Output the listing exactly as written, apart from its pictures.

_Data below:_
=== Begin Enclosure ===

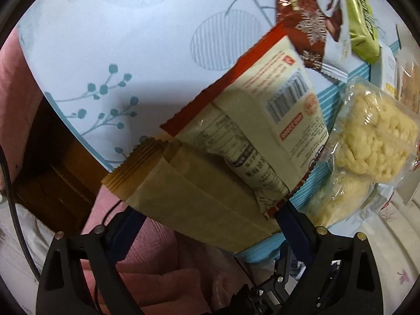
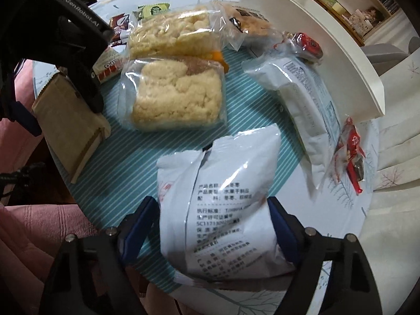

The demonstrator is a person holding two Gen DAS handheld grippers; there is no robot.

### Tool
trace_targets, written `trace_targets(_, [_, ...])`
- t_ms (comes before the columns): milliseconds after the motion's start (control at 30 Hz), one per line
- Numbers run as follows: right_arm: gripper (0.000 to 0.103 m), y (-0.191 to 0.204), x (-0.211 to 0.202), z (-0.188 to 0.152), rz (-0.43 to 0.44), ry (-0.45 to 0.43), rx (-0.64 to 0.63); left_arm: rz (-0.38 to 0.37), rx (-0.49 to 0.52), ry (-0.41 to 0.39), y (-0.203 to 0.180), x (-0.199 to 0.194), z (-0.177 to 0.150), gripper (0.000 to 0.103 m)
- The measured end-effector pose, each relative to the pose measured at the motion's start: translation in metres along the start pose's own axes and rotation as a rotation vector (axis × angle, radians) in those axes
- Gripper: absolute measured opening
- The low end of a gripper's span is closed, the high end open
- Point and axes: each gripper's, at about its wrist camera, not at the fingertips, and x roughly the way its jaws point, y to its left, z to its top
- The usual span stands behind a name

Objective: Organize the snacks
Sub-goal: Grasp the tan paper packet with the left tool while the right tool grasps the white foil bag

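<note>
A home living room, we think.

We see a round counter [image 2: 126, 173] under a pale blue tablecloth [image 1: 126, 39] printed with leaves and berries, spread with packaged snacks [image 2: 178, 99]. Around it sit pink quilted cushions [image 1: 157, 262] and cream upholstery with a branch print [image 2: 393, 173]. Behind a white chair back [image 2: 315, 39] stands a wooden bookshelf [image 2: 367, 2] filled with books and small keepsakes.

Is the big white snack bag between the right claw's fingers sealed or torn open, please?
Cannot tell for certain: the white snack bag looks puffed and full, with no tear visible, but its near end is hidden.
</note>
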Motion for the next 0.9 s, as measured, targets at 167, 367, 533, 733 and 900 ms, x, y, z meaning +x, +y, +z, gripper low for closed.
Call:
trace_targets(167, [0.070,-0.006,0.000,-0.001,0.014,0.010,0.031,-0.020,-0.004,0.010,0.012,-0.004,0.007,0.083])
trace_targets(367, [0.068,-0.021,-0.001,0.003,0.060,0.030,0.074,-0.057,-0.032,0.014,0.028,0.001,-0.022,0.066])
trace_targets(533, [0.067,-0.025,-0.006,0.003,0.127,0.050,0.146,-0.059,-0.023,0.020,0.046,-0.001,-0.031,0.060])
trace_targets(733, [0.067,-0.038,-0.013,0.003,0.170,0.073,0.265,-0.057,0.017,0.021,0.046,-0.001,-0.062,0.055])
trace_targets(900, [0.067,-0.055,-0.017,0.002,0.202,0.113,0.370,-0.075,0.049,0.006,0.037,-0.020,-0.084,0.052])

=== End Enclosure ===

_Your response:_
The demonstrator is a person holding two Gen DAS handheld grippers; there is no robot.

### Tool
trace_targets, written `trace_targets(_, [_, ...])`
- t_ms (comes before the columns): milliseconds after the motion's start (control at 30 Hz), one per line
- Numbers run as follows: right_arm: gripper (0.000 to 0.103 m), y (-0.191 to 0.204), x (-0.211 to 0.202), z (-0.188 to 0.152), rz (-0.43 to 0.44), ry (-0.45 to 0.43), rx (-0.64 to 0.63); left_arm: rz (-0.38 to 0.37), rx (-0.49 to 0.52), ry (-0.41 to 0.39), y (-0.203 to 0.180), x (-0.199 to 0.194), z (-0.177 to 0.150), gripper (0.000 to 0.103 m)
- The measured end-effector pose, each relative to the pose measured at the motion's start: translation in metres along the start pose's own axes and rotation as a rotation vector (axis × angle, radians) in those axes
- Gripper: absolute measured opening
- The low end of a gripper's span is closed, the high end open
- Point and axes: each gripper's, at about its wrist camera, not at the fingertips, and x roughly the way its jaws point, y to its left, z to its top
- The usual span stands behind a name

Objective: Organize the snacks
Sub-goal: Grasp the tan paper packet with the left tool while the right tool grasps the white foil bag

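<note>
A home living room, we think.

We see a round counter [image 2: 126, 173] under a pale blue tablecloth [image 1: 126, 39] printed with leaves and berries, spread with packaged snacks [image 2: 178, 99]. Around it sit pink quilted cushions [image 1: 157, 262] and cream upholstery with a branch print [image 2: 393, 173]. Behind a white chair back [image 2: 315, 39] stands a wooden bookshelf [image 2: 367, 2] filled with books and small keepsakes.

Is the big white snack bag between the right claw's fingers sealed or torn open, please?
Cannot tell for certain: the white snack bag looks puffed and full, with no tear visible, but its near end is hidden.
</note>
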Motion for the next 0.9 s, as measured, targets at 167, 367, 533, 733 and 900 ms, x, y, z meaning +x, +y, +z, gripper low for closed.
Call:
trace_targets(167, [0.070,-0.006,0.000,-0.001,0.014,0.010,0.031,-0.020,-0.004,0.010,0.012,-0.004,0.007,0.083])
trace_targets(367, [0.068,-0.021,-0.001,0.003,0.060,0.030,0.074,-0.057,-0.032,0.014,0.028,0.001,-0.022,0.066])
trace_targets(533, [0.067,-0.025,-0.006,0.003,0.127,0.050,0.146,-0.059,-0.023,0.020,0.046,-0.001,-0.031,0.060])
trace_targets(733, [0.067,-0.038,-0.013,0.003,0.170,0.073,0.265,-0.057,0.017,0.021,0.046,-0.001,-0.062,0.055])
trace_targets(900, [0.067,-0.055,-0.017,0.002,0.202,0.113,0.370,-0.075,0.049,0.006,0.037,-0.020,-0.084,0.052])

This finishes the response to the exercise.